By the way, my colleague is an award-winning journalist, so when he writes his best-seller he’ll find out just how much more money he can make than his doctor!


From → Healthcare

  1. Dayna Monaghan permalink

    I find this is also true of ministers. Despite their graduate-level education and years of experience, some appear to feel they should not be paid as a professional because of the nature of their work.

  2. “Doctors do the best they can with the means they have. That is all anyone can expect”
    Yes. I agree. An eminently reasonable position. However, there is a challenge to that position.. Those in charge of reducing the cost of medical care (which is seen as too high) are changing the expectations of the public to include so called “outcomes”. If “outcomes” are not met, payments will be reduced.(So called “value based compensation”)
    Simultaneously, a body of evidence is emerging suggesting that medical care , as conventionally understood, is only responsible for 15% of the health of a population. So good “outcomes”
    are beyond the physicians control .That is a biological fact. Naturally, this means that no matter how hard you try,no matter how much you practice excellent and caring “evidence based medicine”, your outcomes will never measure up and your incomes are headed south.

    • This is another problem with outcome measures. In my writing, I am solely responsible for the entire outcome of my work. The outcome of doctors’ work depends to such a great extent on the material they are working with.

      • Hi
        I was very impressed with your article. I am a family doc who writes material for patients and others on ‘stress’
        I segued into a booklet for patients called ‘How to Help Your Doctor Help You’ – about 40 pages.

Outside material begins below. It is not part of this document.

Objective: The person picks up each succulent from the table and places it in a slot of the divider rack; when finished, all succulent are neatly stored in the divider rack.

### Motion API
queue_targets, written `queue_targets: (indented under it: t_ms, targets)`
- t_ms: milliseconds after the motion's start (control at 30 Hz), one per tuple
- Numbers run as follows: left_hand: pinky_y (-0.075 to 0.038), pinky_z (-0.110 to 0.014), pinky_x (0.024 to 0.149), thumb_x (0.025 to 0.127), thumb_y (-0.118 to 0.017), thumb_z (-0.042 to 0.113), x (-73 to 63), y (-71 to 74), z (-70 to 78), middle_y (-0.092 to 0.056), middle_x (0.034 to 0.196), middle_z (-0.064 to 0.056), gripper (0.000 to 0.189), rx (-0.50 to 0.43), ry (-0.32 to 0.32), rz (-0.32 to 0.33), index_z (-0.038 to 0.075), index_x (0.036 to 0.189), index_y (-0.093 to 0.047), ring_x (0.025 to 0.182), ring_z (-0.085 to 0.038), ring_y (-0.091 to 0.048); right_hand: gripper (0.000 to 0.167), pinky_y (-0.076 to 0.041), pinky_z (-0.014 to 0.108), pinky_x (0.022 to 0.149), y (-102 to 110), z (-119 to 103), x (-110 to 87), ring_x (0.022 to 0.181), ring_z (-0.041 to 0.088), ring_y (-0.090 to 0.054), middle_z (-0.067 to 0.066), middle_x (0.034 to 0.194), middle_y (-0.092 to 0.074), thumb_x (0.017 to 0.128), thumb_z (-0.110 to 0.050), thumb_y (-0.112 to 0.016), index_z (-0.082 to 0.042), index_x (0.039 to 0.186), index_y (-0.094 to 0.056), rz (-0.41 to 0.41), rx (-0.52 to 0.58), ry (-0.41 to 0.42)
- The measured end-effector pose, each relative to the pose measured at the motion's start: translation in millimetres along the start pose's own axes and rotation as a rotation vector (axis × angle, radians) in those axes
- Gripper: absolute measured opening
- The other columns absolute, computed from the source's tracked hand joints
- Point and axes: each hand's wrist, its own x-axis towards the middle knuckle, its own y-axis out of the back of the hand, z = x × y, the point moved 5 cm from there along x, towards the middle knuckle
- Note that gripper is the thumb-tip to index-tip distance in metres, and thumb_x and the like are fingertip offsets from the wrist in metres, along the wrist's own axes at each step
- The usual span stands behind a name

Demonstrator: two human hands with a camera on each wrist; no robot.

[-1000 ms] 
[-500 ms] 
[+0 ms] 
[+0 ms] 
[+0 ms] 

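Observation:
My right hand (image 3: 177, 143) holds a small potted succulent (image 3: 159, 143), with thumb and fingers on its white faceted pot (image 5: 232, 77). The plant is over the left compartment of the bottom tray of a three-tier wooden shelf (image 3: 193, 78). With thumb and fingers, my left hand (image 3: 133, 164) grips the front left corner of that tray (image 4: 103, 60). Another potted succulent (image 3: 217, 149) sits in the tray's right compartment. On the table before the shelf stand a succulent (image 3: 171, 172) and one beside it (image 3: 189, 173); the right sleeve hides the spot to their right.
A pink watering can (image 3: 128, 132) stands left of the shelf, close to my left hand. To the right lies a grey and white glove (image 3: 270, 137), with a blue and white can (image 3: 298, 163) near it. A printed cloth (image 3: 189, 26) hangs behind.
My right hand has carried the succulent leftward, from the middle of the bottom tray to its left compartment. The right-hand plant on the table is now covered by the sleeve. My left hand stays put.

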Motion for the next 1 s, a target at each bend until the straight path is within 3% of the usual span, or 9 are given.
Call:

        With your permission I would like to use some of the information in the article in the chapter on ‘working with your doctor’.
        Much appreciated
        If you’re interested i can send a pdf of the booklet
        all the best
        Dave Rainham MD waterloo Ontario canada

      • Thanks Dr. Rainham. Glad to hear from another doctor who is actively working on the doctor-patient relationship. Of course you can use it!